Bill Pulsipher, New York Mets: The Mets’ pitchers are just 14th in MLB in strikeouts. Sounds like a perfect time for a reunion of Generation K. (Found by Del in Los Angeles.)

Bill Pulsipher, New York Mets: The Mets’ pitchers are just 14th in MLB in strikeouts. Sounds like a perfect time for a reunion of Generation K. (Found by Del in Los Angeles.)

Vernon Maxwell, Houston Rockets: According to the photographer, this is a Hooters girl wearing her Mad Max jersey over her uniform on her way into work. She then ran into the restaurant and started beating people up. (Found by Ed in Houston.)

Terry Mulholland, Philadelphia Phillies: If you can’t read that autograph, it says, “I’m so sorry you spent money on this jersey. - Best wishes, Terry Mulholland.” (Found by Jay in Philadelphia.)

Derek Harper: Get your broom out, sir! a) Because the Lakers swept, and b) because you’re probably the janitor, and the floors here are a disgrace. (Found by Jesse in Los Angeles.)

Penny Hardaway, Phoenix Suns: Is it ironic or sad that this jersey cost one cent? (Found by D Block in Phoenix.)

Rick Mirer, Seattle Seahawks: With the NFL draft coming up tomorrow, we wanted to remind you that to some fans, there’s no such thing as a draft bust. (Found by Matt in Alaska.)

Terry Mills, Detroit Pistons: “This is the old style of Chauncey Billups jersey. Trust me. They all used to say ‘Mills’ for some reason. And have a 6. Yah, weird, I know.” (Found by Jacob at last night’s playoff game at the Palace.)

Dan Dickau, Atlanta Hawks: Oh Danny boy, the pipes, the pipes are calling. (The Pipes are a new NBDL franchise.) (Found by Shirley in Woodstock, GA.)
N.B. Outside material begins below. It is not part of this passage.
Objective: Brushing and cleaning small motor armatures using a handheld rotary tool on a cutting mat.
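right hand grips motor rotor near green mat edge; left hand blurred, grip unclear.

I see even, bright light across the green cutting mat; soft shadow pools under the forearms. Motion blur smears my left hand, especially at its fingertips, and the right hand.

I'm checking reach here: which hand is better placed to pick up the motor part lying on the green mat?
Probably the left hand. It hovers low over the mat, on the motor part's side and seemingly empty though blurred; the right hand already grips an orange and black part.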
A.C. Green, Dallas Mavericks: Catching the bus out of Virgintown, U.S.A. was taking much longer than this guy expected. (Found by Dallas in Fort Worth, TX.)

Carlos Baerga, New York Mets: This Baerga fan’s walking into a Friendly’s. One if by land, two if by sea, three if Baerga, four if by enormous ice cream sundae. (Found by Jon in Port St. Lucie, FL.)